Gigster is anything but cheap.

------
simonswords82
This type of progression in software development is inevitable. Groups of
people writing individual lines of code for bespoke apps will one day go the
same way looms in factories went after the industrial revolution.

I run a software company, and we've actually moved away from fixed price
projects and only provide development on a day rate. Fixed
price/scope/timescale projects are _incredibly_ risky, require massive amounts
of project management resource, and can be insanely unprofitable if the
specifications for the work are not watertight and the client isn't managed
well.

Knowing the industry very well, and having completed hundreds of bespoke
projects for all sizes and types of clients I have so many questions about how
the Gigster model works. Off the top of my head:

* What language are the apps built in? This is important to me if I want to hire my own people to continue to build out and support the app going forward. I presume the mobile apps are native, so this question is probably more specific to the web development.

* Do I own the intellectual property on the finished app? * What does the support and maintenance agreement look like and provide? And at what cost?

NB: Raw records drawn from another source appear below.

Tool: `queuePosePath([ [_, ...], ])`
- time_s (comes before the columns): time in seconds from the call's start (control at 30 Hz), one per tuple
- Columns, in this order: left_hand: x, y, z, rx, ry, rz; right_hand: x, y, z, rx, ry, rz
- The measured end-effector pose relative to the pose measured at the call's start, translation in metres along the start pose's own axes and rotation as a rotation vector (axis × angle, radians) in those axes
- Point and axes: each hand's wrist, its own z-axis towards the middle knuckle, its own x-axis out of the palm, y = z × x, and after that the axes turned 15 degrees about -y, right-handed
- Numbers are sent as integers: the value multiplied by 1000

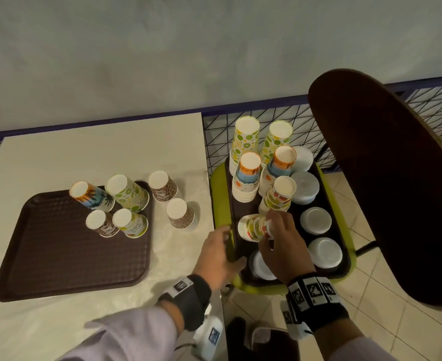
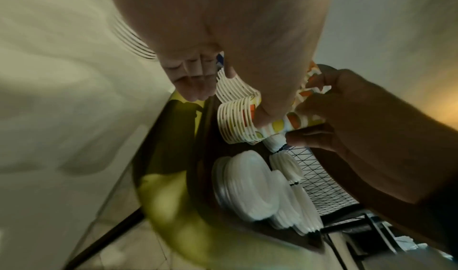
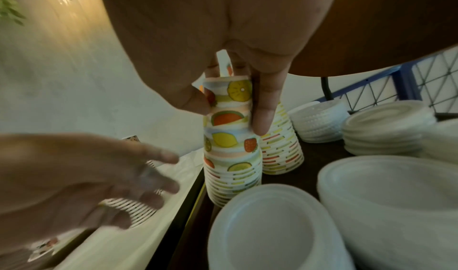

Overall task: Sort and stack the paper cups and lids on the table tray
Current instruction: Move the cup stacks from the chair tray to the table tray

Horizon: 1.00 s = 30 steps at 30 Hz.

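On the brown table tray [image 1: 58,256] at left stand several upside-down printed paper cups [image 1: 128,194]. A second brown tray [image 1: 296,212] on a green seat holds tall cup stacks [image 1: 248,175] and white lid piles [image 1: 316,220]. My right hand [image 1: 268,230] grips the top of a fruit-print cup stack [image 1: 252,227] between thumb and fingers. In the right wrist view that hand [image 3: 228,107] holds the stack [image 3: 230,156] near its upper end. My left hand [image 1: 222,246] hovers with fingers spread at the tray's left edge, just beside the stack [image 2: 238,121], holding nothing.
Two brown-patterned cups [image 1: 161,186] stand on the table to the right of the table tray. A dark brown rounded panel [image 1: 386,178] looms at the right, over the tiled floor. A wire fence [image 1: 279,115] runs behind the seat. More lids [image 3: 272,225] lie near my right wrist.
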Motion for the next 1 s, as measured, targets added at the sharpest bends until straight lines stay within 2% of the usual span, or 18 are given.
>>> queuePosePath([
  [0.07,12,-10,23,84,6,117,-1,-4,-3,30,2,11],
  [0.2,30,-21,52,245,141,290,-3,-8,-5,70,-4,40],
  [0.3,34,-19,49,196,166,240,-3,-9,-6,97,7,71],
  [0.4,30,-19,42,237,118,171,-8,-1,-6,68,-4,128],
  [0.5,20,-21,35,293,19,144,-17,16,-2,-37,-26,206],
  [0.63,7,-19,29,163,-53,-11,-32,40,0,-99,73,297],
  [0.7,1,-13,26,91,-78,-129,-41,39,2,-17,44,336],
  [0.8,-11,-7,17,-33,-104,-319,-50,24,16,294,-179,420],
  [0.87,-18,-4,11,-95,-115,-396,-40,2,29,473,-246,409],
  [0.93,-20,-1,6,-124,-114,-417,-21,-23,41,553,-163,337],
  [1.0,-22,2,2,-130,-94,-412,0,-43,49,560,-61,302],
])
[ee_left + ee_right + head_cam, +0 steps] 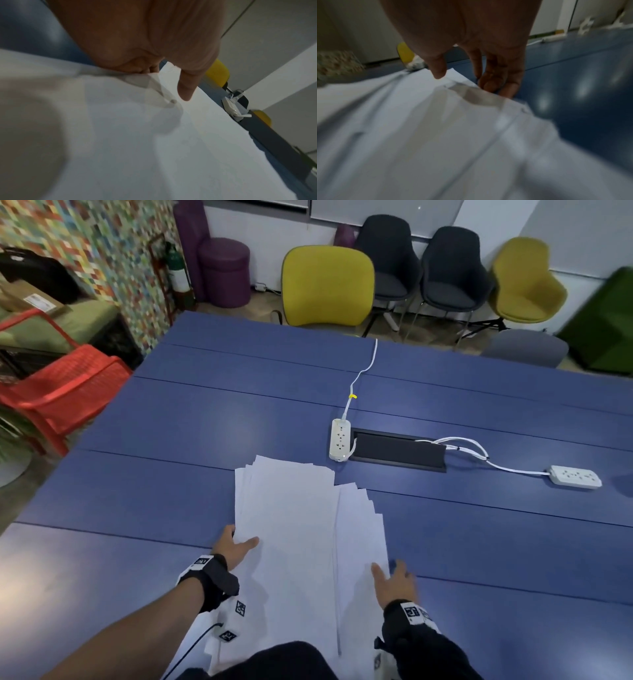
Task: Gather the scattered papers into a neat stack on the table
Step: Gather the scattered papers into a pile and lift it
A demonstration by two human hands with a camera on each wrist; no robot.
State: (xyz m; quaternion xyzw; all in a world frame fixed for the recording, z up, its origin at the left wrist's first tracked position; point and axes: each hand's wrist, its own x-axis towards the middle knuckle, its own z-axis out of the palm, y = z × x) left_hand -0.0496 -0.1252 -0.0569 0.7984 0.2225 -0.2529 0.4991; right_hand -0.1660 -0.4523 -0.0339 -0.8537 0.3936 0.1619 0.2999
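No readable text in any view. Papers [291, 529] show blank white faces, no print legible. Black-and-white square fiducial tags sit on the wrist straps [412, 611] and on white tabs near the left forearm; they carry patterns only, no characters. A cardboard box [30, 299] far left has a white label, too blurred to read. Power strips [340, 439] show no legible markings.

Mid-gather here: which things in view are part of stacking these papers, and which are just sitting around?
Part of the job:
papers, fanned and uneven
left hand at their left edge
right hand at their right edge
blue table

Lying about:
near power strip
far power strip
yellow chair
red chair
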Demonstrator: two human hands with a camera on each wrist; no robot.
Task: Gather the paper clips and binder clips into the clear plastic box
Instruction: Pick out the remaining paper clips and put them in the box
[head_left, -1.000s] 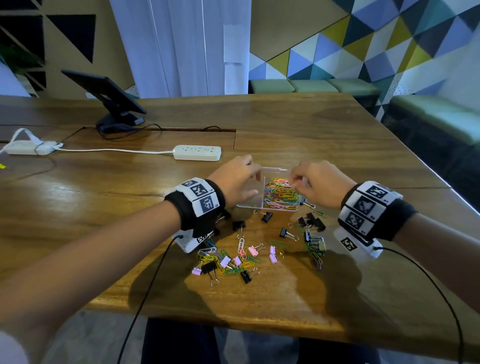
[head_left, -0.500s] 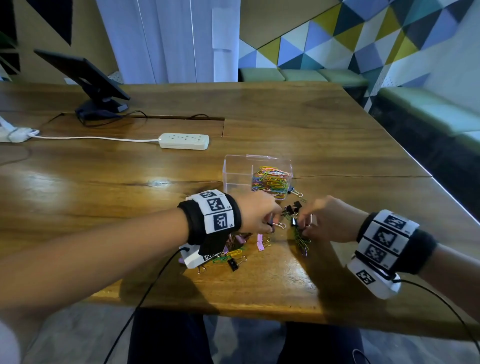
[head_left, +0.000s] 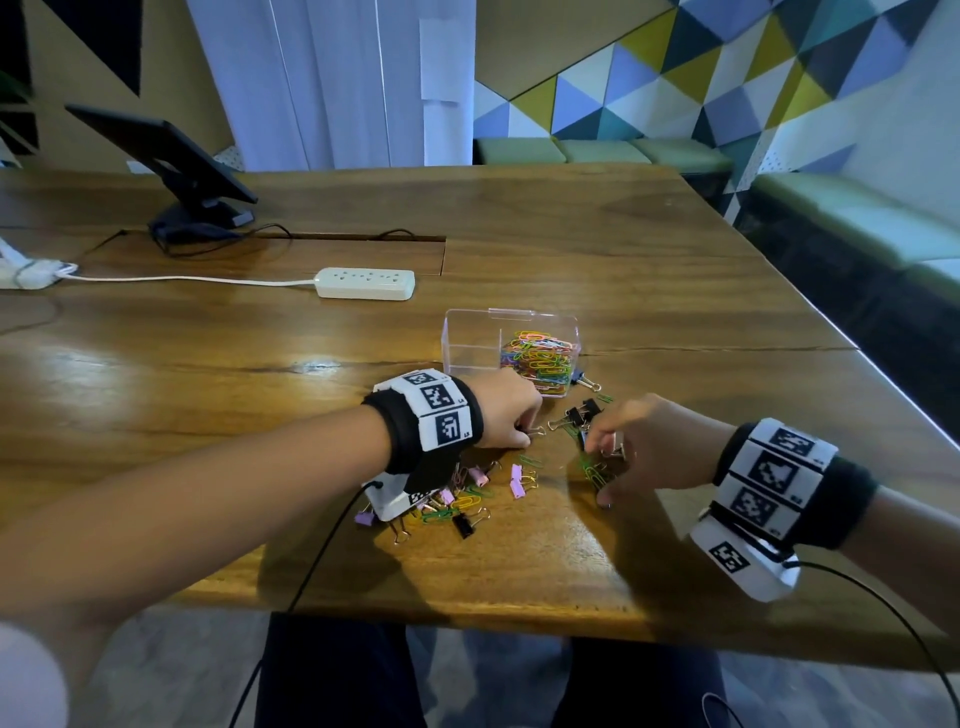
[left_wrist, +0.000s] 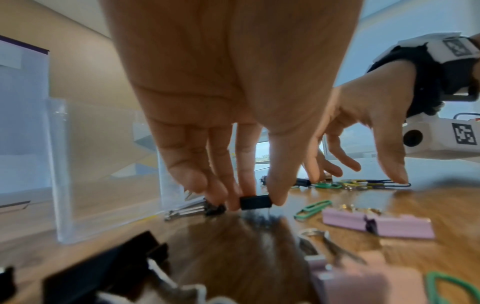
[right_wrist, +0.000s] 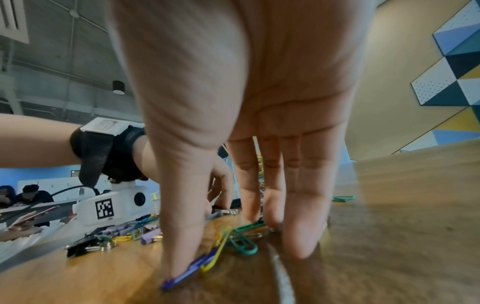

* What does the contract for development look like? The devil will be in the detail here. For example, I'd be interested to know what happens if my project overruns and deadlines are missed.

* What if I want something built that doesn't fit one of their various examples here [https://gigster.com/pricing](https://gigster.com/pricing)?

* Who writes the specification? Who creates the wireframes for the app?

* Who performs quality assurance testing? What happens if the work I receive is excessively buggy?

Bespoke development of software is _hard_ and it's great to see somebody take
this on. I wish Gigster luck but I fear for their sanity as they attempt to
scale.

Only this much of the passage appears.